Industry leading organizations recognize and manage data as a strategic asset. By ensuring high data quality, they are able to rely upon data for critical decision making.
Business intelligence and analytics spending has been increasing dramatically for several years, incorporating traditional data warehouse platforms as well as data lakes comprised of SQL and NoSQL technologies, dispersed across on-premise and cloud environments.
Major investments and effort are spent on data extraction, transformation, and load (ETL) from source systems into data warehouses and data marts. Incorrect decisions based on poor data can be disastrous, so how can we ensure that we are utilizing the proper data to begin with? In order to do so, we must be able to address the following data quality considerations:
- Is the data accurate?
- Is the data timely?
- Is the data complete?
- Is the data consistent?
- Is the data relevant to the decision?
- Is the data fit for use?
This challenge has been complicated further by exponential data growth. Some studies show that up to 90 percent of the world’s data has been created in the past two years alone. This trend is accelerating, making data quality assurance even more challenging. This is compounded further by increasing complexity in the data ecosystem that every organization operates within. Most corporations have a variety of software applications and data stores scattered across multiple heterogeneous platforms, utilizing a spider web of point-to-point interfaces to move data back and forth. This includes ERP solutions and externally hosted SaaS solutions. The result is usually a high level of data redundancy and inconsistency. Some organizations have adopted more sophisticated architectures such as service-oriented-architecture, but the high degree of complexity still remains.
When we examine most data environments, we find that many of the ETL processes usually incorporate at least some degree of data to render the data usable at the point of consumption. However, this can be quite risky if we do not truly understand the data and the changes that have occurred on its journey through the organization’s systems.
This is analogous to the problems that occurred in manufacturing production lines prior to the early 1980’s— complex products were built from thousands of parts and sub-assemblies, then inspected for quality conformance after they rolled off the assembly line. Inspection does not improve the product. It simply identifies the defects that need to be addressed. Defective items were scrapped or reworked at significant costs, but the origin of the defects often went undetected. Thus, the problems ensued repetitively. To address this, the quality movement of the 1980’s focused on many aspects, a few of which are stated here because they are very relevant to data in the context of this discussion:
- Validation of the inputs to every discrete process, preventing usage of defective components
- Trace-ability of components and sub-assemblies within finished goods to point of origin
- Empowerment of front line workers to address problems, even if it meant halting the entire production line
- Continuous improvement of all processes
Unlike physical products, it can be extremely difficult to detect and identify defects in data. However, we can utilize the approach and lessons learned by the quality discipline. In order to succeed, a collaborative culture must be established with a commitment to data quality, from senior executives to the front-line workers that create and modify data on a daily basis. Procedures must be put in place to ensure that data is accurately captured and recorded as it is created and modified through each business process. Workers must be empowered to correct any data that is wrong as part of their daily job function (with proper audit trails). If data originates outside the organization, it must be validated prior to use. Data governance and stewardship must be established so that responsibilities are clearly understood and agreed to by all parties.

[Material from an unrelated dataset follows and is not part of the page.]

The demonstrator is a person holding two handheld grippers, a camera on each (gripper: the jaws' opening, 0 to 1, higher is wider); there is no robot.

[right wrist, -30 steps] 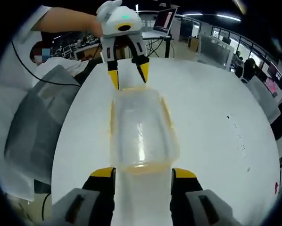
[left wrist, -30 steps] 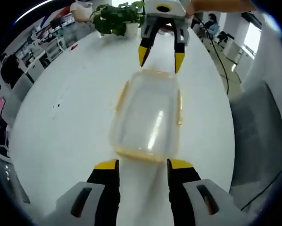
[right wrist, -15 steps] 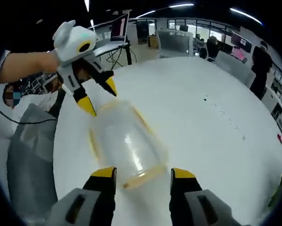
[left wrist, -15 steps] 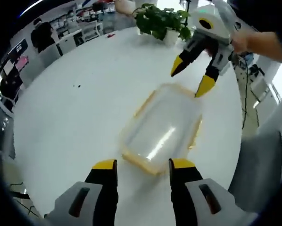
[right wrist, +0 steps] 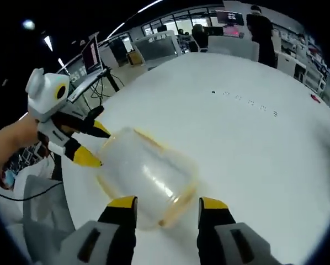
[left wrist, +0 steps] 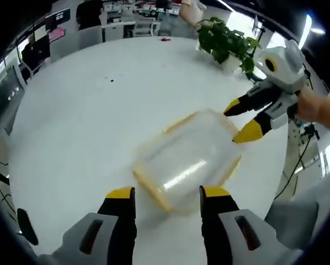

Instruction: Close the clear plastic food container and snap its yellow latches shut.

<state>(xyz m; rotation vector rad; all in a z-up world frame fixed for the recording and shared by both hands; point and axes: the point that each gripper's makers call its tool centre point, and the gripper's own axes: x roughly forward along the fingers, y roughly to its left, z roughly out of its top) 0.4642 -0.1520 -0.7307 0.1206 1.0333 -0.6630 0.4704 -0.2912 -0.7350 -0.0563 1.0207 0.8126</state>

The primary challenge is to first understand and map the current data ecosystem but still retain the flexibility to easily adapt and update it as the business and the underlying data stores continue to evolve over time. The most effective means of doing so is through data models, which describe the data (and metadata), as well as process models to describe business processes that create, consume and change the data. This allows data to be understood in context and is the basis of identifying redundancy and inconsistency. All manifestations of each critical business data object must be identified and cataloged. Typically, the most critical business data objects are also master data, as they are utilized in most transactions (for example: customer, product, location, employee, etc.). Without context, it is extremely difficult to ensure that the proper data is being utilized for reporting and analytical purposes, and hence, informed decision making. In order to complete the understanding, the models must be supported by integrated business glossaries that are owned by the business stakeholders responsible for each area. It is imperative that the business team is able to utilize tools that allow them to collaborate not only among themselves, but also with technical staff that are assisting them.
Business analysts, data analysts, modelers, and architects build the required conceptual and logical models based on continual consultation with business stakeholders. Physical data models are used to describe the underlying systems implementations, including data lineage. When combined with data flows, true enterprise data lineage can be understood and documented. This is the point at which we have established true trace-ability, which is vital for comprehension and knowledge.
All of the models, metadata and glossaries must be integrated through a common repository to enable true collaboration and understanding. Approved artifacts need to be published in a medium that is easily consumed, typically through a web-based user interface. In addition, the models themselves become the means to analyze, design, evaluate, and implement changes going forward.
Due to the size and complexity of most environments, this must be done on a prioritized basis, starting with the most critical business data objects. Metrics are established to quantify relative importance as well as to evaluate progress. Breadth and depth are increased incrementally, as with any continuous improvement initiative. Establishing a data culture and improving data quality is not a one-time project. It is an ongoing discipline that, when executed correctly, delivers breakthrough results and competitive advantage.